## What is expected
Within the material, how many of the lines include the word "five"? State only that number.
[Start of section]
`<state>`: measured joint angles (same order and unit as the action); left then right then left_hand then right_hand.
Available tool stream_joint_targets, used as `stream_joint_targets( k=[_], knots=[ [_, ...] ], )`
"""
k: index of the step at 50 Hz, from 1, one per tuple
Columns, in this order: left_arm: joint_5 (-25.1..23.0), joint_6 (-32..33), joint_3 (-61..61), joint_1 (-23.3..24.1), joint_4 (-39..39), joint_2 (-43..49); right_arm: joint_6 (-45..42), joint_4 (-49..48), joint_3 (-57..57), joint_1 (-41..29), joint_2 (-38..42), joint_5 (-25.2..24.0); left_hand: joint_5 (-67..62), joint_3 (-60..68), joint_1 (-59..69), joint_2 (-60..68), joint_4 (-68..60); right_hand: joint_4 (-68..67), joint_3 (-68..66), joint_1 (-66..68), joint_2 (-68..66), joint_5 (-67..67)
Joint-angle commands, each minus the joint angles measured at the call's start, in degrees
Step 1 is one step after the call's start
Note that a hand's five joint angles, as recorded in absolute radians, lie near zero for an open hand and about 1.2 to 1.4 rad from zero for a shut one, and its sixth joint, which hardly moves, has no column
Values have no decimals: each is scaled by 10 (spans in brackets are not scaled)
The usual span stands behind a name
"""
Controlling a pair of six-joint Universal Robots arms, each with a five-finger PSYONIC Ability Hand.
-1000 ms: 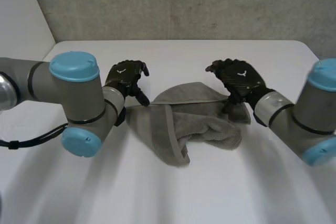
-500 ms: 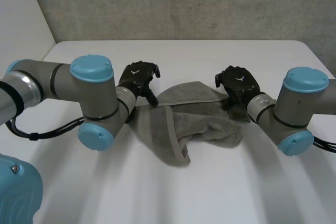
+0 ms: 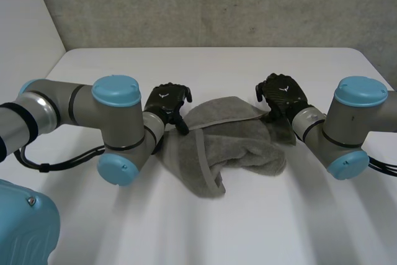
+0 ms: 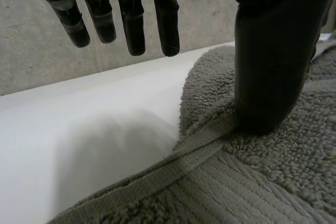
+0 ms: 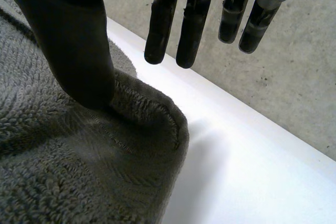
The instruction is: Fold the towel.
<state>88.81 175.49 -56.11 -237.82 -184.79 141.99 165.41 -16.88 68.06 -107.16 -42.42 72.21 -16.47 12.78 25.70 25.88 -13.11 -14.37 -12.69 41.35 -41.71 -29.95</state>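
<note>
Closer in now, left robot hand [image 3: 166,98] and right robot hand [image 3: 282,94] stay splayed, thumbs pressing the towel [image 3: 242,144].

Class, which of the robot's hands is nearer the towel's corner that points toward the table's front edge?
Left. The left hand presses the towel edge behind that corner; the right hand presses the opposite side, farther off.

The grey left arm [image 3: 118,125] with light-blue caps is bent inward, and its black left hand [image 3: 166,98] is held palm down. Its fingers [image 4: 134,19] are held straight and spread, with the thumb [image 4: 273,66] pointed down apart from them. The matching grey right arm [image 3: 344,128] is bent inward likewise. The black right hand [image 3: 283,94] is held with fingers [image 5: 160,19] straight and thumb [image 5: 79,45] lowered.
</note>
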Motion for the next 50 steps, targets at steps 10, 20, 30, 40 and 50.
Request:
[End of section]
## Written answer
2